*EXERCISE REQUIREMENTS*. Set down exactly the lines below between the line holding "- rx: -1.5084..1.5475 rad" and the line holding "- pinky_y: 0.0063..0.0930", inclusive; no other line belongs in the answer.
[Opening DATA SHOWN section]
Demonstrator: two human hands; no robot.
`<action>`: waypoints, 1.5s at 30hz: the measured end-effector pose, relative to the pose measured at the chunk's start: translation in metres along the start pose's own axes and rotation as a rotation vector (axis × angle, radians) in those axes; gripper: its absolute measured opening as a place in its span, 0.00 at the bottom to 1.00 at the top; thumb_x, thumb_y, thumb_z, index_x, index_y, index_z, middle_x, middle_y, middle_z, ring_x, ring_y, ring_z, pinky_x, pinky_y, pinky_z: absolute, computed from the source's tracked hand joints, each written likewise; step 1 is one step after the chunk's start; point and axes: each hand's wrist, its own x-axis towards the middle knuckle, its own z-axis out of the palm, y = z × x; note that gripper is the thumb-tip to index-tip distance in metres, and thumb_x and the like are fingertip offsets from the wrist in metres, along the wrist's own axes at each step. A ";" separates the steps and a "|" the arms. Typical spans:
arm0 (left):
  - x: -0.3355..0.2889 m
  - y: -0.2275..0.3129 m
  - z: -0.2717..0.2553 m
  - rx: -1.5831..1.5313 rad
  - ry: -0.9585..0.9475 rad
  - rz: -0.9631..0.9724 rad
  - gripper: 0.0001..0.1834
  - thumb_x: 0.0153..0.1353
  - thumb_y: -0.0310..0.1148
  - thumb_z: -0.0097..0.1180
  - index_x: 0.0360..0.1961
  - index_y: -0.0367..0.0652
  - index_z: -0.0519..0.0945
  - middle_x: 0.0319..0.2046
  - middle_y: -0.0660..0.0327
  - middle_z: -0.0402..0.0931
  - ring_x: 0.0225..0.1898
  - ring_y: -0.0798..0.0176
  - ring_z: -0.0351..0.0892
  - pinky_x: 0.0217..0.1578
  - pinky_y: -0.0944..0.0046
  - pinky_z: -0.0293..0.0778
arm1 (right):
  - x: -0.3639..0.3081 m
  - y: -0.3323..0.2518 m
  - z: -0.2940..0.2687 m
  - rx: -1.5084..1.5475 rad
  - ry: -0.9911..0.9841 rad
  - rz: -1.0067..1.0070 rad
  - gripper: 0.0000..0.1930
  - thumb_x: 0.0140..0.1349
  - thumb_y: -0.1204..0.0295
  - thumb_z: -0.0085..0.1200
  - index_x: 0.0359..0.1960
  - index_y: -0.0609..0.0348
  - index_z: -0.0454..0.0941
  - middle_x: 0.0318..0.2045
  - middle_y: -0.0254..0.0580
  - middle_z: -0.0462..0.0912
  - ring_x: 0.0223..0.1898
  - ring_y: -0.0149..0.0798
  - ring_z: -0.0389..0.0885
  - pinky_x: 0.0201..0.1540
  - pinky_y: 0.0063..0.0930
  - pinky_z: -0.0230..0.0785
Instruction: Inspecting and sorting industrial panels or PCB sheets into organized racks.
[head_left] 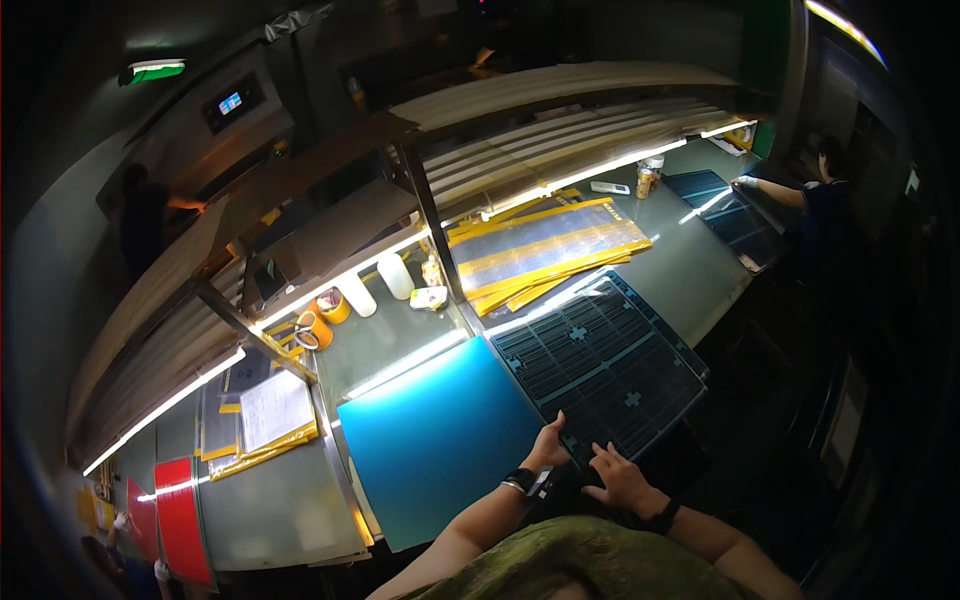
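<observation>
A dark panel with a teal border and fine line patterns (pixel 600 360) lies on the bench in front of me, its near corner jutting past the edge. My left hand (pixel 546 447) is closed at that corner, thumb along the panel's side, with the other fingers mostly hidden. Beside it, my right hand (pixel 622 482) is open, fingers spread close to the panel's near edge; whether they touch it I cannot tell. A smooth bright blue sheet (pixel 440 440) lies flat immediately left of the panel.
Yellow-edged sheets (pixel 550 245) are piled behind the panel. Tape rolls (pixel 313 330) and white bottles (pixel 395 275) stand under the shelf's lamps. A co-worker (pixel 815 205) handles another dark panel (pixel 725 215) at right; red panels (pixel 182 520) are at far left, with gloved hands nearby.
</observation>
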 end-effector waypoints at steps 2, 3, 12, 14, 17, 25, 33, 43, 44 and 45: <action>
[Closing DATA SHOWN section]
*WRITTEN RESPONSE*.
  - rx: -1.5084..1.5475 rad
  - ry: -0.9911..0.9841 rad
  - rz: -1.0067..1.0070 rad
  - gripper: 0.0000..0.1930
  - thumb_x: 0.0140..0.1349
  - thumb_y: -0.1204..0.0295
  - thumb_z: -0.0085..0.1200
  - index_x: 0.0359..0.1960
  - index_y: -0.0609..0.0348
  - index_z: -0.0454..0.0941
  - middle_x: 0.0318..0.2045
  - middle_y: -0.0254..0.0580
  - middle_z: -0.0462..0.0912
  - ring_x: 0.0223..0.1898
  - ring_y: -0.0149..0.0798
  - ring_z: -0.0389..0.0885
  - pinky_x: 0.0201..0.1540
  - pinky_y: 0.0063..0.0930

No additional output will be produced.